Dos libros, Confessions d’un sommelier, de David Seijas, y Enganxat, de Raül Balam, libro escrito por Carme Gasull, se adentran en la problemática de la adicción y son un buen testimonio de la condición del homus addictus. Conozco a ambos autores y los libros son un vivo retrato de su personalidad. David explica su condición desde la pureza, Raül, desde un espíritu aleccionador. Son dos maneras de entender la vida.

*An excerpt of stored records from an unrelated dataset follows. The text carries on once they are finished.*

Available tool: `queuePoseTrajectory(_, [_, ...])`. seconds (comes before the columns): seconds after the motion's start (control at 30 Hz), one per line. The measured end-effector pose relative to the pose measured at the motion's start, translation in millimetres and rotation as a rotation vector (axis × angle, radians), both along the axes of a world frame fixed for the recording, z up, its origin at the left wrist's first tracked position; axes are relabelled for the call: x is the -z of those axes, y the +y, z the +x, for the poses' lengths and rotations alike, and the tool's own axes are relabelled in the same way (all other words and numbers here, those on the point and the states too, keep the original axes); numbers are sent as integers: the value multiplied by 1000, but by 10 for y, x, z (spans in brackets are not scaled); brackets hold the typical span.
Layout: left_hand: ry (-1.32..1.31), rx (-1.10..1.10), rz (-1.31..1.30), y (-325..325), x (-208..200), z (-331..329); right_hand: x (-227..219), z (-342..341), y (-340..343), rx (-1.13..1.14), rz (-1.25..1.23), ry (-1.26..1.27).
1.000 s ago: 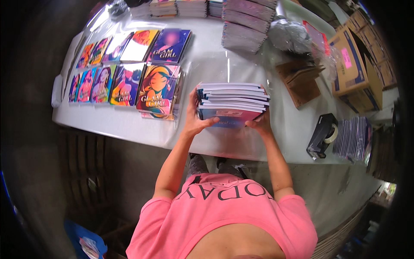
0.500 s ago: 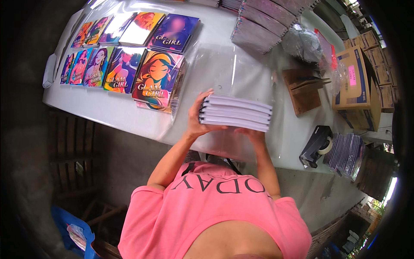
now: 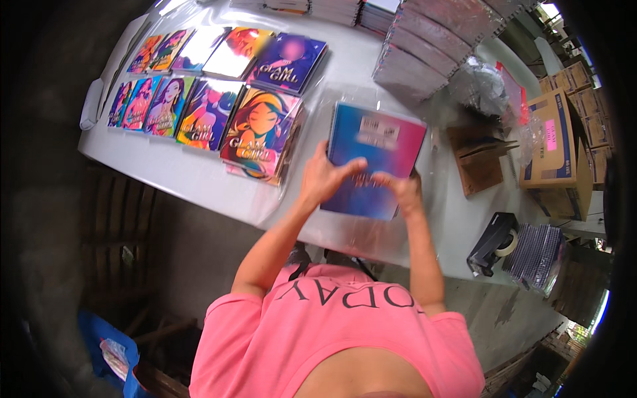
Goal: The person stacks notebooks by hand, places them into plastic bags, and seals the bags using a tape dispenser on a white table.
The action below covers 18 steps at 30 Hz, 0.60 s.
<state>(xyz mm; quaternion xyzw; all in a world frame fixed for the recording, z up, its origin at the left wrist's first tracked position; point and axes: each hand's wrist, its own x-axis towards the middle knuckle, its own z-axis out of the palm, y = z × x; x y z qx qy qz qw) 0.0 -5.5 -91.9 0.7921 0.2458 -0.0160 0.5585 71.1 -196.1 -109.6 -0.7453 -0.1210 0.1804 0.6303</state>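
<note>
A stack of spiral notebooks [image 3: 391, 167], its top one showing a blue-to-pink cover with a white label, is between my hands over the table. My left hand [image 3: 325, 176] grips its left edge, the thumb lying across the cover. At the lower right edge my right hand [image 3: 405, 192] holds on, its thumb also on the cover and its fingers mostly hidden. To the left are rows of notebooks with bright illustrated covers; the nearest pile [image 3: 260, 129] has an orange-haired figure on top.
Stacked spiral-bound books [image 3: 424, 50] in clear plastic stand at the back, beside crumpled plastic wrap [image 3: 479, 86]. On the right are a brown cardboard piece [image 3: 474, 159], an open carton [image 3: 554, 149], a black tape dispenser [image 3: 491, 245] and a wrapped notebook stack [image 3: 536, 255]. The white table [image 3: 166, 169] ends near my body.
The stack has tipped from showing its white page edges to showing its blue-pink cover. Both thumbs now rest on top. The view has shifted slightly.
</note>
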Motion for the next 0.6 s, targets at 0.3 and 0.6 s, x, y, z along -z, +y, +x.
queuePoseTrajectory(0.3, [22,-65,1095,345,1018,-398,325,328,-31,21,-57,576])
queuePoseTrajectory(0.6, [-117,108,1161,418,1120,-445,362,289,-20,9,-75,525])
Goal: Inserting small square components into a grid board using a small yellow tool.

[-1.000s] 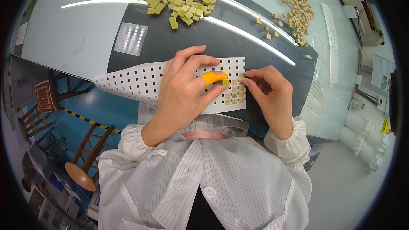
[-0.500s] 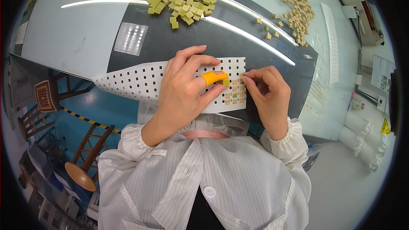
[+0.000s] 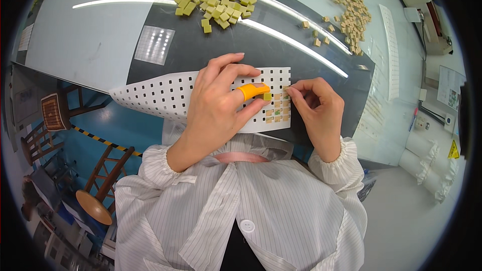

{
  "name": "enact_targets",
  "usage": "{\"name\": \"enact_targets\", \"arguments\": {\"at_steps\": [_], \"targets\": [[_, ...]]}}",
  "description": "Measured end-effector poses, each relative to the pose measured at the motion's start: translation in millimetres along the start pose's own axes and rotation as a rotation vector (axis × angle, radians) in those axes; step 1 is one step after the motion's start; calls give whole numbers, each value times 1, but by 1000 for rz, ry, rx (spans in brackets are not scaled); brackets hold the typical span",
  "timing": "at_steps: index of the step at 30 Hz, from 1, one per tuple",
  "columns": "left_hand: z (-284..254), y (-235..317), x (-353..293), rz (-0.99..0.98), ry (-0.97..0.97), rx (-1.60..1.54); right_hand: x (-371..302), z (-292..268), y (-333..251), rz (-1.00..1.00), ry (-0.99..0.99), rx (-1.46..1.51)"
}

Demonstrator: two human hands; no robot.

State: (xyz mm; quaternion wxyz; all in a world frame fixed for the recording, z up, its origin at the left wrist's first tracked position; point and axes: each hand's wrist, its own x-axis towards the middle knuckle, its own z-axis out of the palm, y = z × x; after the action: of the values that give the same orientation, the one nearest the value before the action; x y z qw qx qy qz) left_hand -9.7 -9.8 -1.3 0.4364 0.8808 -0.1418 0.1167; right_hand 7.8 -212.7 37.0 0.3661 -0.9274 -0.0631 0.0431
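Head view: the perforated sheet lies under both hands, left pressing it flat, right pinching its edge.

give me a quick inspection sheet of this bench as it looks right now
surface: dark mat on a pale table
job's things: white perforated sheet, a few holes at its right end filled with small tan blocks
clutter: greenish block pile, tan block pile, loose ones between
hands: left hand flat on the sheet, orange cot on its thumb; right hand pinching at the sheet's right edge
cables: nothing seen
surroundings: wooden stools, blue floor
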Motion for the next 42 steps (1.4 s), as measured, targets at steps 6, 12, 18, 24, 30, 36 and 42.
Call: {"name": "enact_targets", "arguments": {"at_steps": [6,12,18,24,30,36,42], "targets": [[1,-1,0,5,5,-6,-2,-8,-5,49,-125,171],[-1,-2,0,4,-6,-13,19,-13,-21,448,-449,600],[-1,-2,0,4,-11,-16,24,-9,-16,506,-539,672],[-1,-2,0,8,-11,-16,25,-9,-17,518,-549,671],[-1,-2,0,7,-10,-15,25,-8,-16,518,-550,656],[-1,-2,0,6,-12,-18,24,-7,-17,529,-538,654],[-1,-1,0,5,-6,-14,23,-5,-23,522,-526,618]]}}
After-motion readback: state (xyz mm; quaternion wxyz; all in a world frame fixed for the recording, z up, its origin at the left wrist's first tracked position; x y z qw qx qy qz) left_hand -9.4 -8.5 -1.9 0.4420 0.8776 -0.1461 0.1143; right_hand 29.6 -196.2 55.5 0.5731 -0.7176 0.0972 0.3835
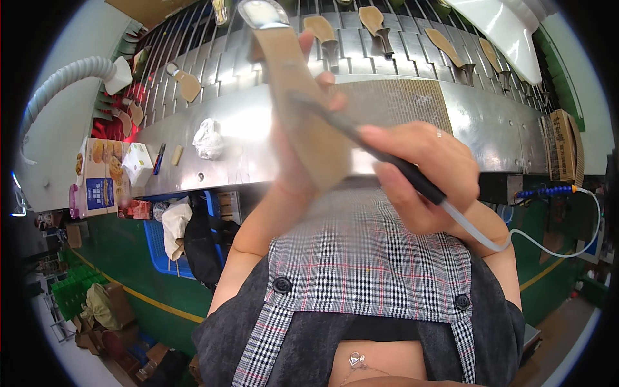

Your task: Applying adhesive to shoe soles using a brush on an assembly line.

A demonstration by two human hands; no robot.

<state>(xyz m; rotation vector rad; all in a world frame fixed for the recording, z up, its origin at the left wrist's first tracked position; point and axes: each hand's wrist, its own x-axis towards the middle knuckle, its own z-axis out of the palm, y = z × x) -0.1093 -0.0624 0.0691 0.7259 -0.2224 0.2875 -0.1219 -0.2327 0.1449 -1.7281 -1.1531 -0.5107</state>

Cuando estaba ingresado y me había sometido a todas las leyes del centro, llegué a pensar que la vida planetaria se había parado, como mi existencia, pero es una falacia: el mundo sigue girando sin tener en cuenta nuestras circunstancias. Es una sensación parecida a cuando se nos muere un ser amado. Crees que la noche será perpetua, como tu dolor inmerso en la oscuridad, pero al alba, sale el sol y la vida continúa.